### [Assignment]
Copy each line below in which the string "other" appears.

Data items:
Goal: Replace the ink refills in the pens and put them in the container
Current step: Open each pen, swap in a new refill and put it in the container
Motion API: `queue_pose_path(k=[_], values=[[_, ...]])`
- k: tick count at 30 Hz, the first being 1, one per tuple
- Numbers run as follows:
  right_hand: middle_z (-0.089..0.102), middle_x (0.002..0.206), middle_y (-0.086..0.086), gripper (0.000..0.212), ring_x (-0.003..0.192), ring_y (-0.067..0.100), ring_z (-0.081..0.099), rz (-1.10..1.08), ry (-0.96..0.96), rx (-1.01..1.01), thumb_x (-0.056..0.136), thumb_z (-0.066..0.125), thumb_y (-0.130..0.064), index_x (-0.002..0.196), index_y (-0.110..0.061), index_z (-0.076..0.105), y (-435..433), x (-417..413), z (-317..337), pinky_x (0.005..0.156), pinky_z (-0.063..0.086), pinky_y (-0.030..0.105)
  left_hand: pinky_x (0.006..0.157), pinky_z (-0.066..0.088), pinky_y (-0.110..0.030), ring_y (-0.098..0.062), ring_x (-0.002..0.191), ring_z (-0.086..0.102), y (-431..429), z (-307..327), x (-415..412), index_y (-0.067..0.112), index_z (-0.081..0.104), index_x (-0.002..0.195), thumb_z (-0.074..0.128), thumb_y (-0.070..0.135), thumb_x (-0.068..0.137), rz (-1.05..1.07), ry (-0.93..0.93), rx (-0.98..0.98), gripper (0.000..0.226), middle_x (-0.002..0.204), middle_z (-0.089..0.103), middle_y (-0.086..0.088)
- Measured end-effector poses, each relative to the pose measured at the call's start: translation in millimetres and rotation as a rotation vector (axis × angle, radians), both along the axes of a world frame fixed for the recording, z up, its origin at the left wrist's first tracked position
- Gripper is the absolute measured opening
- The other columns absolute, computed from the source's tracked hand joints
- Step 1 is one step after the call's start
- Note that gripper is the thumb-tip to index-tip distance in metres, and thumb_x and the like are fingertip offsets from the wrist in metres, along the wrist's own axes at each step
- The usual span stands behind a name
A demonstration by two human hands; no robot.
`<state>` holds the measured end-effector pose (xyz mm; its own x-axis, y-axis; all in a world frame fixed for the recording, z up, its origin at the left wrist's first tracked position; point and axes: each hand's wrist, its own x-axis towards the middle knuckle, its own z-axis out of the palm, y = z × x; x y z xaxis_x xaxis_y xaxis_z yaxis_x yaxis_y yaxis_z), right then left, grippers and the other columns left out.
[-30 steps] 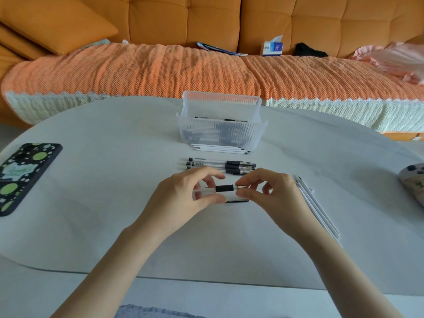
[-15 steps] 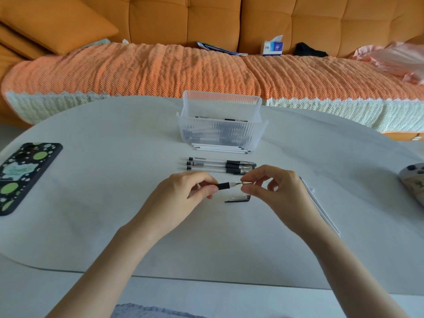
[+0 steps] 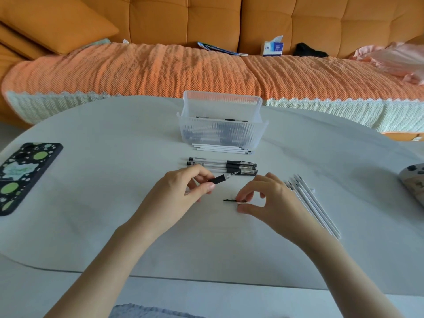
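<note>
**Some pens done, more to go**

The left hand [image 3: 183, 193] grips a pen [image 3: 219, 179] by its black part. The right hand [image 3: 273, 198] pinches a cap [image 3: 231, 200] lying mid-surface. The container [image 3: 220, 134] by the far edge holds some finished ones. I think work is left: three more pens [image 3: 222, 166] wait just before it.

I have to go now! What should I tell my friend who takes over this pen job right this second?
Left hand grips an uncapped pen. Right hand pinches the pen cap, which lies on the table.
The container holds several pens. Three capped pens lie in front of it, white refills lie at its foot, and more refills lie beside the right hand.
Done: some pens are in.
Left: cap this pen and put it in the container. The three capped pens probably come next.
</note>
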<state>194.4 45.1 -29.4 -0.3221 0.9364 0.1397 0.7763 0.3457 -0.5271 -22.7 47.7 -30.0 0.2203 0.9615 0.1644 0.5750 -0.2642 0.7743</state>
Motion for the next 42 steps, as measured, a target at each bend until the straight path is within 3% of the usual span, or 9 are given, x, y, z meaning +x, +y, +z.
queue_pose_path(k=[8,13,16,21,25,28,32,38,42], values=[[0.061,0.077,-0.014,0.011,0.080,-0.002,0.042,-0.015,0.091,-0.007,0.074,0.077,-0.025,0.082,-0.027,0.070,0.9,-2.8,1.0,0.067,0.033,0.007,0.072,0.050,-0.029,-0.007,0.064,0.063,-0.8,-1.0,1.5,0.030,0.062,0.091,0.064,0.029,0.086,-0.012,-0.004,-0.007,0.005,0.081,0.065,0.016],[0.065,0.068,-0.020,0.003,0.058,0.000,0.043,-0.246,0.601,-0.165,0.076,0.075,-0.023,0.079,-0.023,0.074,-1.1,-10.0,11.3,0.054,0.033,0.006,0.069,0.049,-0.025,-0.007,0.063,0.062,-3.2,1.1,6.7,0.028,0.063,0.092,0.064,0.028,0.086,-0.019,-0.049,-0.009,0.006,0.081,0.067,0.014],[0.068,0.073,-0.012,0.009,0.059,-0.002,0.049,-0.277,0.827,-0.303,0.078,0.072,-0.023,0.084,-0.016,0.075,-4.6,-15.1,14.9,0.055,0.036,0.005,0.067,0.049,-0.024,-0.007,0.064,0.062,-5.9,0.6,12.6,0.029,0.062,0.092,0.062,0.029,0.087,-0.042,-0.050,-0.002,0.004,0.082,0.067,0.012],[0.068,0.077,-0.003,0.011,0.065,0.006,0.051,-0.294,0.983,-0.357,0.082,0.066,-0.021,0.083,-0.010,0.071,-4.4,-16.3,15.0,0.056,0.033,0.022,0.065,0.048,-0.023,-0.007,0.062,0.062,-5.8,0.6,15.8,0.028,0.061,0.091,0.060,0.030,0.088,-0.064,-0.040,0.006,0.004,0.079,0.067,0.012],[0.071,0.079,0.005,0.014,0.065,0.010,0.060,-0.362,1.158,-0.265,0.091,0.055,-0.013,0.081,-0.008,0.062,4.3,-5.3,25.1,0.049,0.035,0.018,0.064,0.046,-0.020,-0.007,0.062,0.062,-5.8,1.0,11.9,0.028,0.062,0.091,0.062,0.030,0.087,-0.046,-0.026,0.002,0.004,0.079,0.066,0.014],[0.071,0.078,0.006,0.018,0.059,0.009,0.054,-0.441,1.245,-0.180,0.092,0.053,-0.011,0.077,-0.008,0.062,10.4,14.0,35.0,0.046,0.034,0.016,0.065,0.047,-0.022,-0.008,0.062,0.061,-6.3,1.4,10.1,0.029,0.063,0.091,0.064,0.030,0.086,-0.051,-0.015,-0.002,0.005,0.078,0.067,0.013],[0.065,0.066,0.004,0.010,0.053,0.009,0.047,-0.559,1.147,-0.046,0.088,0.060,-0.011,0.082,-0.006,0.066,15.5,40.1,38.2,0.045,0.034,0.016,0.070,0.050,-0.028,-0.010,0.064,0.061,-7.5,0.9,11.0,0.030,0.063,0.091,0.063,0.032,0.086,-0.087,0.010,-0.014,0.005,0.079,0.067,0.013],[0.066,0.054,-0.003,0.009,0.046,0.003,0.051,-0.571,0.413,0.004,0.081,0.065,-0.015,0.072,-0.015,0.068,18.3,50.8,23.7,0.047,0.039,0.009,0.071,0.050,-0.027,-0.008,0.064,0.062,-6.7,1.4,11.7,0.032,0.064,0.092,0.064,0.032,0.086,-0.084,0.002,-0.012,0.006,0.079,0.067,0.014],[0.066,0.065,0.001,0.008,0.053,0.008,0.053,-0.594,0.203,-0.011,0.081,0.065,-0.015,0.074,-0.012,0.067,17.8,47.2,15.6,0.048,0.038,0.015,0.070,0.049,-0.024,-0.007,0.064,0.062,-7.1,1.8,11.0,0.030,0.065,0.093,0.065,0.030,0.085,-0.076,-0.006,-0.010,0.008,0.078,0.067,0.014]])
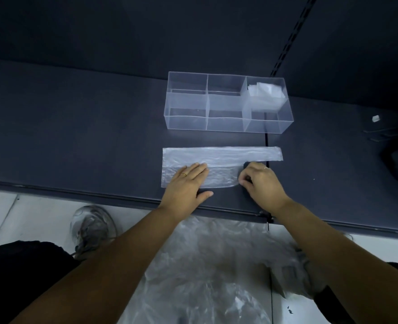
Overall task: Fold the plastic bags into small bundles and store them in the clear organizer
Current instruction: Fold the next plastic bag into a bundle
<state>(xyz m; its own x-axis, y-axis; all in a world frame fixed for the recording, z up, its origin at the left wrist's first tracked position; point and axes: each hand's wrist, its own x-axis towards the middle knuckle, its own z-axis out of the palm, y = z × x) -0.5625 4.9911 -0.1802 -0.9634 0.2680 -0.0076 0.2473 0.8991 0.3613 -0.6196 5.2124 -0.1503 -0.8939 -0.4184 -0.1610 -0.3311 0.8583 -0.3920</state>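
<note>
On the shelf (76, 127) by the organizer (226, 125), the bag (221, 157) is pinned under the spread left hand (188, 181), its edge pinched by the right hand (261, 181). Flimsy, slippery stuff, best gripped at corners, probably.

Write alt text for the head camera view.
A person's left hand presses flat on a plastic bag spread on a dark shelf while the right hand pinches its near right edge. Behind it stands a clear organizer with folded bundles in its far right compartment; more bags lie piled on the floor.
</note>
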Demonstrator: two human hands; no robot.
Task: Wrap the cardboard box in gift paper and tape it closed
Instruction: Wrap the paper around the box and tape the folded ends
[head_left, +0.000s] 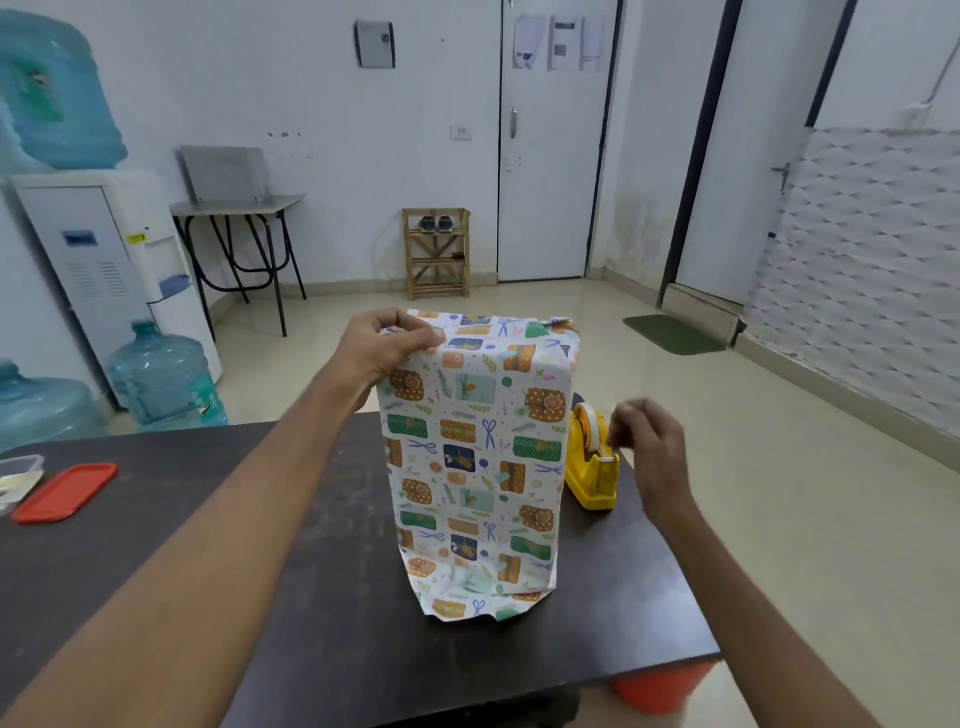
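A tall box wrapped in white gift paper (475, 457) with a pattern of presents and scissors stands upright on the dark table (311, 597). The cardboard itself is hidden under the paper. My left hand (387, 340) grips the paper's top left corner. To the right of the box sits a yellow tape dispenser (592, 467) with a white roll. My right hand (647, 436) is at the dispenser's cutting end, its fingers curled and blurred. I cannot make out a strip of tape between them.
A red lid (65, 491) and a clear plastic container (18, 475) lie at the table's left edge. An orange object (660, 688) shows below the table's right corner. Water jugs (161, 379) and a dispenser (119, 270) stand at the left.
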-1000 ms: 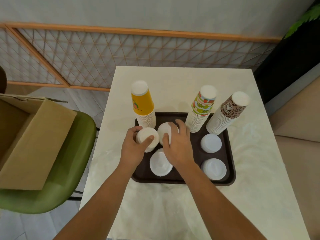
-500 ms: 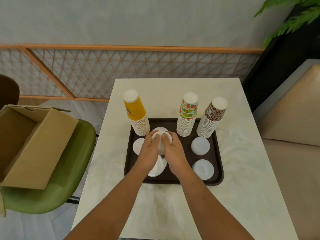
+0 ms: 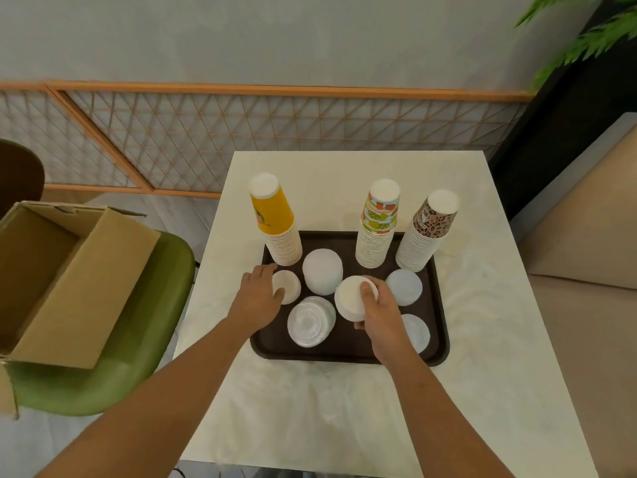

### [Finished exercise]
- The other columns absolute, computed from the source's tracked hand joints
`<state>` holds the measured end-effector pose (xyz mm; its own x-axis, y-axis; all in a world frame fixed for the recording, z up, its origin at the left wrist's first tracked position; point and axes: each hand's wrist, its own x-axis towards the middle knuckle, its own z-axis out of the palm, y = z × x; x y z xaxis_x xaxis_y xaxis_z yaxis_x yaxis_y yaxis_z), right then left, grippers and the other columns left out.

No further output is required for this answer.